Melanocytes spend their lives in the skin, but they are immigrants there. Where most of the skin is ectoderm, melanocytes are the products of a tissue called the neural crest. At about day 28 after conception, neural crest cells flow out of the newly formed dorsal nerve cord and pour themselves around the foetal head to make the face. But some neural crest cells travel much further than this. As a river fans out over its delta, streams of neural crest cells course down from the escarpment of the dorsal nerve cord and penetrate to the embryo’s farthest reaches. In one part of the body they form nerves, in another muscles, yet elsewhere they invade developing glands. And some become melanocytes which, early in foetal life, invade the lower layers of the skin where they settle down to produce pigments. Neural crest cells make our faces, and they also lend them colour.

Molecular devices are required to make a naive neural crest cell form a melanocyte rather than some other kind of cell, and also to guide the melanocytes to their final destinations. Mutations in at least five distinct genes cause piebaldism, and each of them disables one or more of these devices, so causing patches of skin that are devoid of melanocytes and therefore perfectly white. Some piebalds have only a white forelock, some have bodies covered in patches, and some have eyes of different colour. Yet others have more serious disorders. A few piebald infants have a debilitating intestinal condition known as ‘megacolon’ – a lower intestine that is swollen with massive constipation caused by the absence of gut nerves that drive defecation. These nerves too have their origin in the neural crest. Piebald children are also prone to deafness, for it seems that melanocytes serve some critical function in the inner ear.

Guinea pigs, dogs, cats and cattle may have been bred for variety of colour, but only humans come naturally in so many different shades. What gives us our skin colours? It is a curious thing, but for all that geneticists have learned about the causes of abnormal pigmentation, they have yet to give an account of the genes responsible for the difference in skin colour between, say, a Dinka and a Dutchman.

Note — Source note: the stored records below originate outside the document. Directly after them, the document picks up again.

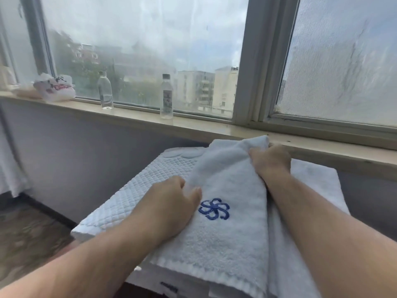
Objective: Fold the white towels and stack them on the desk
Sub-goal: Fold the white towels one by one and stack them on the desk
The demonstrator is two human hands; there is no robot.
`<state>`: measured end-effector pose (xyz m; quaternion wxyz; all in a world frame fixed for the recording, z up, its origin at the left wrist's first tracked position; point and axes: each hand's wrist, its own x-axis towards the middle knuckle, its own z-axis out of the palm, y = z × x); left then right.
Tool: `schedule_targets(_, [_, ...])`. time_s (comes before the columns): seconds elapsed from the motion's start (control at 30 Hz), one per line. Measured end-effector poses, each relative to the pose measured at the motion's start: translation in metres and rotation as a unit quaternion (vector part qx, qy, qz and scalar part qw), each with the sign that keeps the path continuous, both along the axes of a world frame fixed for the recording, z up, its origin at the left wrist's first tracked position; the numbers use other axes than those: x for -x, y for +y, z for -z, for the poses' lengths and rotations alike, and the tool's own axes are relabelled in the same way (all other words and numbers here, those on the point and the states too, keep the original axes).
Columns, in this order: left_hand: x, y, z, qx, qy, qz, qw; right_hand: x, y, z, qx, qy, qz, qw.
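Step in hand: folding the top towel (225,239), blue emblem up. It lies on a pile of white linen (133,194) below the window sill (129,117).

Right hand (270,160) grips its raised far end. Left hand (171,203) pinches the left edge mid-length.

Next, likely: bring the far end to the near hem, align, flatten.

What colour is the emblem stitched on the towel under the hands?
Blue, a pinwheel-like emblem; head view.

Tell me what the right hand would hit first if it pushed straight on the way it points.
Probably the front edge of the window sill, just beyond the right hand, which grips the far end of the embroidered towel. Depth is unclear.
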<state>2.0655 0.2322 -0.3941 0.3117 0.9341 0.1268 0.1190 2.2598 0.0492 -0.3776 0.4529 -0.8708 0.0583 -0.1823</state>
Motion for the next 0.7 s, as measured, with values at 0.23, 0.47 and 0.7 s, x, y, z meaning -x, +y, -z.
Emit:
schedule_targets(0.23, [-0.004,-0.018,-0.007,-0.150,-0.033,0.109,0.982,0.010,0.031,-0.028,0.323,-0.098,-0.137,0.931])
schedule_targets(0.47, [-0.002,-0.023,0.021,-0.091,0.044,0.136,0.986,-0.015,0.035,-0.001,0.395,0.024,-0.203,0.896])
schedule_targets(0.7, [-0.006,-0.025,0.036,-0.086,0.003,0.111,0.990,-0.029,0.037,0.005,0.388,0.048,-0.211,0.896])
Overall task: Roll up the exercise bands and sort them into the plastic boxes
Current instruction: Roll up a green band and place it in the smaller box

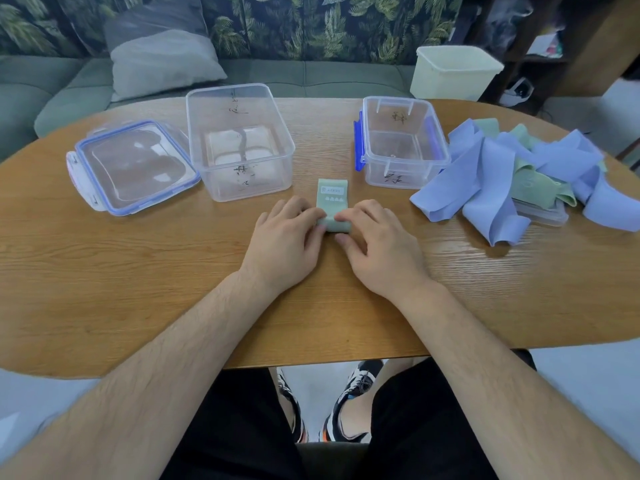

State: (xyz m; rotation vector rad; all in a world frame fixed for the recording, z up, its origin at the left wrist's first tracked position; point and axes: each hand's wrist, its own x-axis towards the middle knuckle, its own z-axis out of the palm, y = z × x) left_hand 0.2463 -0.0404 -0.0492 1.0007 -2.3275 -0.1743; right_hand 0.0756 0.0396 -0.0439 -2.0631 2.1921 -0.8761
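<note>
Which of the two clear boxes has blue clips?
The smaller box, on the right beside the pile of bands; the larger left box shows none.

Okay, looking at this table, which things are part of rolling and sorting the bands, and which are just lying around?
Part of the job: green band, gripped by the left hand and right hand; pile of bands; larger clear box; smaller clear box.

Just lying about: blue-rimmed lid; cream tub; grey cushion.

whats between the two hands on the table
The partly rolled green band, held at its ends by the left hand and right hand, in the head view.
</note>
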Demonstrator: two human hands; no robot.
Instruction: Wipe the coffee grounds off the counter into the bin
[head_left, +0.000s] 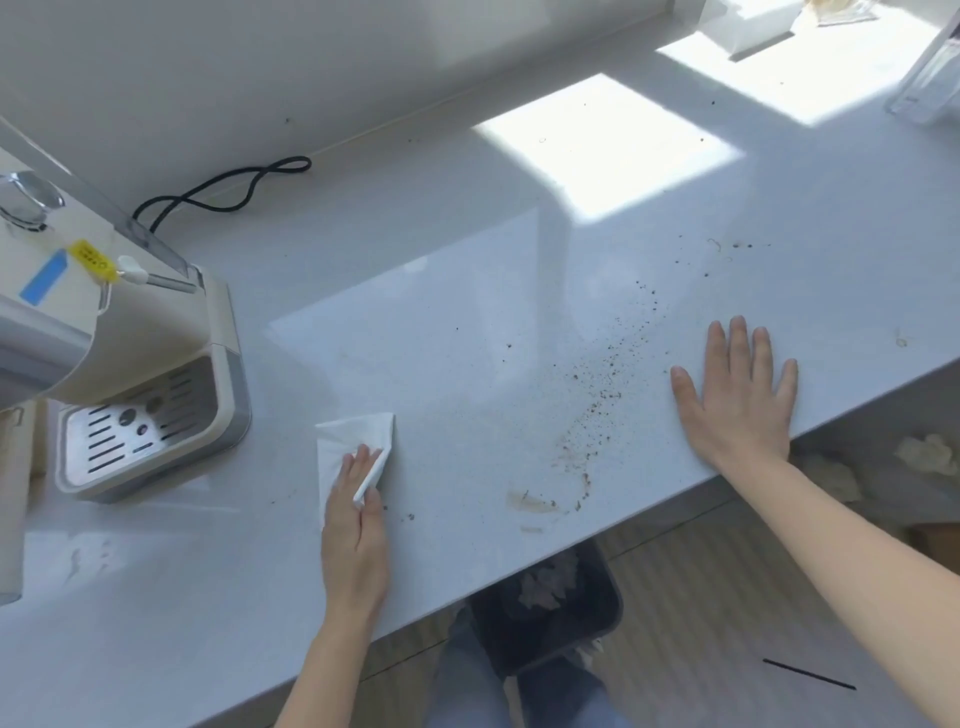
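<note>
Dark coffee grounds (602, 387) lie scattered in a diagonal streak across the white counter (441, 291), with a brownish smear (535, 501) near the front edge. My left hand (356, 525) presses a folded white paper tissue (356, 441) flat on the counter, left of the grounds. My right hand (737, 395) rests flat with fingers spread, right of the grounds, holding nothing. A dark bin (550, 608) with crumpled paper inside stands on the floor just below the counter's front edge, under the smear.
A cream coffee machine (130, 364) with a drip tray stands at the left, its black cable (228, 189) looped along the wall. A clear container (930, 78) and a white box (748, 26) stand at the far right. Crumpled tissues (930, 454) lie below the counter.
</note>
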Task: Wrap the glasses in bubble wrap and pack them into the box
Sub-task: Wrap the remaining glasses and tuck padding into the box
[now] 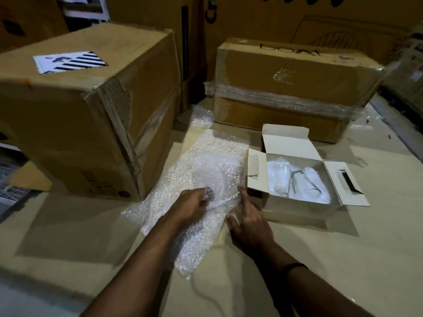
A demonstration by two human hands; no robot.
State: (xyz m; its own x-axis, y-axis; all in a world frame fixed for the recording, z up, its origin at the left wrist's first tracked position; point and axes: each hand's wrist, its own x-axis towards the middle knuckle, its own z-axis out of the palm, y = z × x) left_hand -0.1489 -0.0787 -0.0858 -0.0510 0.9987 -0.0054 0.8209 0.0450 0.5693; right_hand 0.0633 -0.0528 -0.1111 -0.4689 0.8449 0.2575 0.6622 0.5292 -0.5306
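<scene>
The bubble wrap (206,170) lay in a long sheet down the middle of the desk (343,259), and a raised, rounded bulge near its centre looked like a glass rolled inside, though the glass itself could not be made out through the film. The left hand (194,203) had its grip closed on a bunched fold of wrap at the near side of that bulge. The right hand (248,223) lay on the wrap just beside it, fingers (243,195) spread apart and pressing flat, clamped on nothing.

By the look of it, the bundle would handle light and soft on the outside, brittle within. The film is slick and springy, so a loose roll would likely open again unless it was held. The safest hold seemed to be around the middle of the bulge, with the palm across it, not by the trailing ends of the sheet, from which a glass could slide out.

Just to the right stood the small white box (297,202), flaps open, with two bare glasses (295,183) lying in it side by side on white padding. Those would be smooth, slippery and fragile, best lifted by the body.

Behind stood large cardboard cartons (80,106), one (293,88) banded in clear film, with a scrap of wrap (200,115) between them.
</scene>
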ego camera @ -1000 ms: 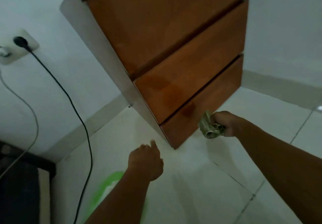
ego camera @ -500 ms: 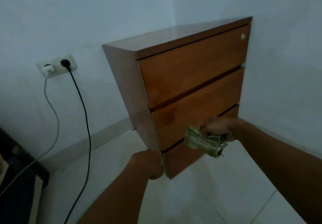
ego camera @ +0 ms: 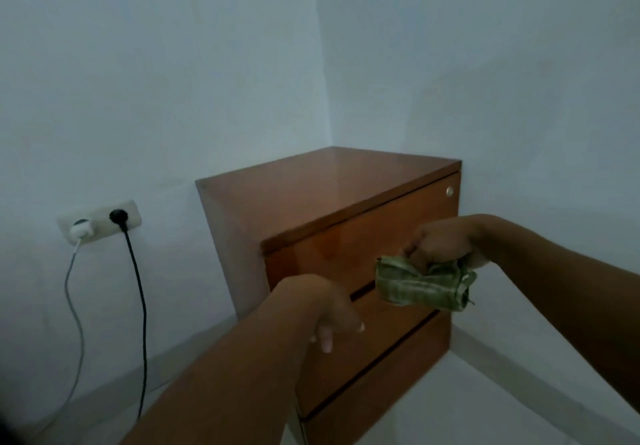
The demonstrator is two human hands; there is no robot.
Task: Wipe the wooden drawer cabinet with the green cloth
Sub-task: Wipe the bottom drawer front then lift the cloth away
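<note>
Right hand (ego camera: 445, 245) grips green cloth (ego camera: 424, 285) (crumpled)

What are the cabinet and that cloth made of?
The cabinet looks like wood or wood veneer with a glossy finish: reddish-brown, and its top reflects the wall's light. The cloth seems a soft woven fabric, green and crumpled into folds in the right hand; the fibre can't be told.

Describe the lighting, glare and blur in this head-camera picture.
Head view: dim, bluish light, walls grey. Soft sheen on the wooden drawer cabinet top and upper drawer front, no harsh glare. Wide-angle lens bends the wall corner and leans the cabinet. The left hand and the right hand gripping the green cloth are slightly soft; the image is grainy.
</note>
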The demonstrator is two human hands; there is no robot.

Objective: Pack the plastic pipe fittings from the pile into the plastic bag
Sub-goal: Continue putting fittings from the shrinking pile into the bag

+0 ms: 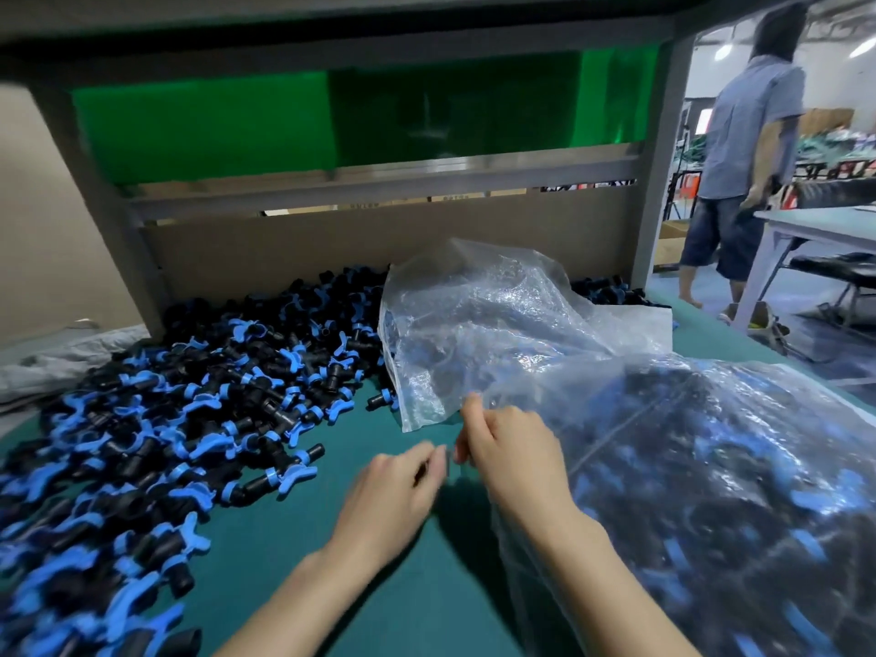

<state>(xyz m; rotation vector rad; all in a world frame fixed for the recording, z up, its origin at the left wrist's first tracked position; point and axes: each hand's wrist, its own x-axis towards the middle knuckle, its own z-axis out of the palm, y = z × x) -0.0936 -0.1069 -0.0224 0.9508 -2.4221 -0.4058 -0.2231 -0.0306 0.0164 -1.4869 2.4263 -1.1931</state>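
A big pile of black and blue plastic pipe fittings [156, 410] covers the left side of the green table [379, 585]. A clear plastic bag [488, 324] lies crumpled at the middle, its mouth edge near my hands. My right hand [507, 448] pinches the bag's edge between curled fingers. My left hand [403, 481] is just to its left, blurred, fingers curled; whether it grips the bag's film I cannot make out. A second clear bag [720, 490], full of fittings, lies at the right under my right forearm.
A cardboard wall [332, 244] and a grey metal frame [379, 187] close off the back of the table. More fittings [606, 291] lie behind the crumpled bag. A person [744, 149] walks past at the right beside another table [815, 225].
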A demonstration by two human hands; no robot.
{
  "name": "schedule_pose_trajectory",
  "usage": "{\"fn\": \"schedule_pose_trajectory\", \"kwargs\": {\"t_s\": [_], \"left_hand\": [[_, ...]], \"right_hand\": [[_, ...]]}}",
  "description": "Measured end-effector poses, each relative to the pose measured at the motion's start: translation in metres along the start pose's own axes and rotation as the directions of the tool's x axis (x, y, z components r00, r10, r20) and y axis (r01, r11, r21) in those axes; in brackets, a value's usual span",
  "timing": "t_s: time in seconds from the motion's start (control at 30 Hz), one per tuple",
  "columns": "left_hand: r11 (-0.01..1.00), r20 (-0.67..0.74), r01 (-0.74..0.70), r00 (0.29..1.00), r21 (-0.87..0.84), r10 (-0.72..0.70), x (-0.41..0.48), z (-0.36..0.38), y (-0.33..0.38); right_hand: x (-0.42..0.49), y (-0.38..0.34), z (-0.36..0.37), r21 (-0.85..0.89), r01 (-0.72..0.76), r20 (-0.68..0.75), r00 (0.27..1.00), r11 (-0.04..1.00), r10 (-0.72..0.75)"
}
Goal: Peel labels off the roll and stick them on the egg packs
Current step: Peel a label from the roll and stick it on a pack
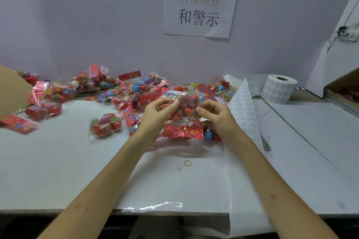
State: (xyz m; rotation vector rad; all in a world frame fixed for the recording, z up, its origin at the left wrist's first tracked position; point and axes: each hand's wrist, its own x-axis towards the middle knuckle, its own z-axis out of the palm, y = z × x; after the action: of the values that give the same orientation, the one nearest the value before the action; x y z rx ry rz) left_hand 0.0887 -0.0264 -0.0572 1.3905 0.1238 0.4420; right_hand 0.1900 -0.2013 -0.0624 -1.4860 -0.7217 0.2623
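Both hands hold one clear egg pack (187, 109) with red and blue eggs and a red header card, lifted above the white table. My left hand (158, 113) pinches the pack's upper left part. My right hand (214, 115) grips its right side with curled fingers. The label roll (277, 88) stands at the back right. Its strip of white labels (242, 110) trails toward me just right of my right hand. Several more egg packs (104, 125) lie scattered across the back and left of the table.
A cardboard box flap (11, 93) juts in at the left edge. Another box (343, 91) sits at the far right. A yellow rubber band (187, 163) lies on a clear plastic sheet (174, 180) near the front edge. A paper sign (200, 6) hangs on the wall.
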Motion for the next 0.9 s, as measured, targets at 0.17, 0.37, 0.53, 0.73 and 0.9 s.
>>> {"fn": "schedule_pose_trajectory", "kwargs": {"t_s": [0.17,0.37,0.53,0.73,0.9], "left_hand": [[0.995,-0.005,0.061,0.998,-0.077,-0.062,0.0009,0.0007,0.0030],[0.993,-0.082,0.045,0.995,-0.113,-0.054,0.0031,-0.0030,0.0053],[0.995,-0.001,0.004,1.000,0.095,-0.004,0.0012,-0.0028,-0.0008],[0.985,-0.015,-0.067,0.997,0.160,0.070,0.0022,-0.0035,-0.0036],[0.990,-0.054,-0.071,0.995,0.121,0.078,0.0027,-0.0048,-0.0035]], "right_hand": [[0.0024,-0.0001,-0.0043,0.126,-0.068,0.031,0.997,0.990,0.065],[0.0024,-0.0011,-0.0088,0.189,-0.111,0.026,0.994,0.976,0.108],[0.0008,-0.0003,-0.0070,0.142,-0.090,0.061,0.995,0.986,0.082],[-0.0005,-0.0007,-0.0048,0.112,-0.098,0.071,0.993,0.989,0.090],[-0.0015,-0.0007,-0.0038,0.071,-0.075,0.052,0.996,0.995,0.072]]}}
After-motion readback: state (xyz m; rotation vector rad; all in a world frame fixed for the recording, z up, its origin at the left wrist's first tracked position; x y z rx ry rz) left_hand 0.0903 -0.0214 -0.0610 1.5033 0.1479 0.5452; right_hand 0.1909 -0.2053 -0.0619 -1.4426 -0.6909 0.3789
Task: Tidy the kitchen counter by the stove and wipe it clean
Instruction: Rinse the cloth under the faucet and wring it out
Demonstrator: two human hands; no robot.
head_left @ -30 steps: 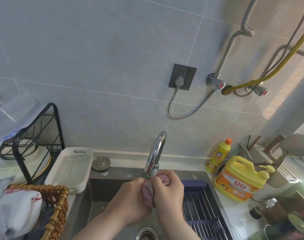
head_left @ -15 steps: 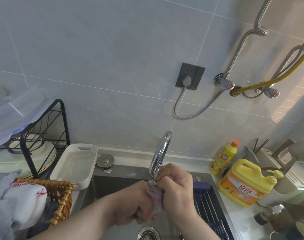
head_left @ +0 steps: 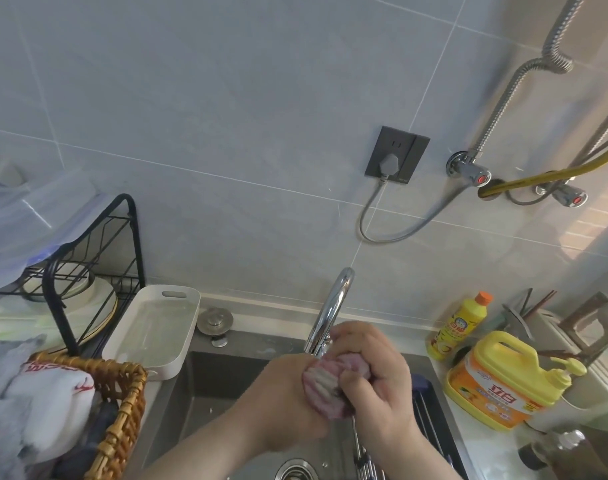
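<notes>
A bunched pink and white striped cloth is squeezed between both my hands over the dark sink, just under the spout of the chrome tap. My left hand grips the cloth from the left. From the right, my right hand curls its fingers over the top of the cloth. Most of the cloth is hidden inside the two fists.
A white tray and black dish rack stand left of the sink, a wicker basket with cloths in front. Yellow detergent jug and small yellow bottle stand right. A drain rack lies in the sink.
Both hands have kept wringing the cloth under the tap, the right hand twisting over its top. The view has shifted slightly.
</notes>
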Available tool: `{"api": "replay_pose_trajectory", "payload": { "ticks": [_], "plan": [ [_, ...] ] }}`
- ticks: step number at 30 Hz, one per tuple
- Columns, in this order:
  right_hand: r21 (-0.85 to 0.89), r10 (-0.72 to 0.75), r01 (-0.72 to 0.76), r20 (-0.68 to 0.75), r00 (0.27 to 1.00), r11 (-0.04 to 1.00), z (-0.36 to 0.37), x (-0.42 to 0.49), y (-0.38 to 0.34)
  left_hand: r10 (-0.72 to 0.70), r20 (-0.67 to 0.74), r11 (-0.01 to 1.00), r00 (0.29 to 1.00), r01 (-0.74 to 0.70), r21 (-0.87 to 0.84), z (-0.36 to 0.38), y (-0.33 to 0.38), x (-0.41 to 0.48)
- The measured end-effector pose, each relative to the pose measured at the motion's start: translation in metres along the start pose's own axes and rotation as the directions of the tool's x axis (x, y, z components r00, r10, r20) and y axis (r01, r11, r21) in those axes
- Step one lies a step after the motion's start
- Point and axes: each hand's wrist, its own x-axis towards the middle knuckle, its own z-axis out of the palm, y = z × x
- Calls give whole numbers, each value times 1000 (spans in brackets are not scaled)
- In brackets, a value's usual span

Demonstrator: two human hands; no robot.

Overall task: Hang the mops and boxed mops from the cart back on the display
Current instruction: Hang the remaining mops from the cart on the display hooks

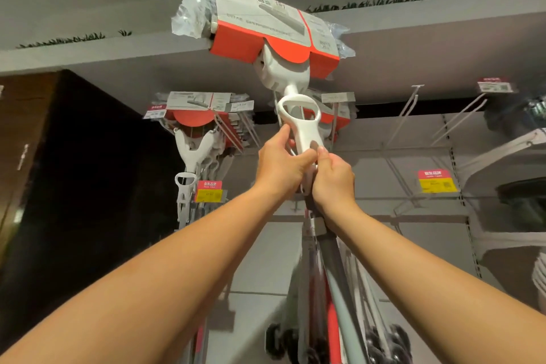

Why is this? In part it is due to the sheer difficulty of the problem. Geneticists agree that more than one gene makes the difference between naturally dark and fair skin (were it only one gene, we would know it by now), but beyond that the guesses range between two and six, interacting in complex combinations to give any particular shade of pink, tan, brown or black. This makes things difficult. When many genes, each of which has many variants, combine to affect some property of the human body, the molecular identification of those genes becomes a challenging exercise in applied statistics. When the property in question is a disease – heart disease or non-insulin-dependent diabetes – geneticists have embraced the challenge with a will. They have been more cautious about studying skin colour.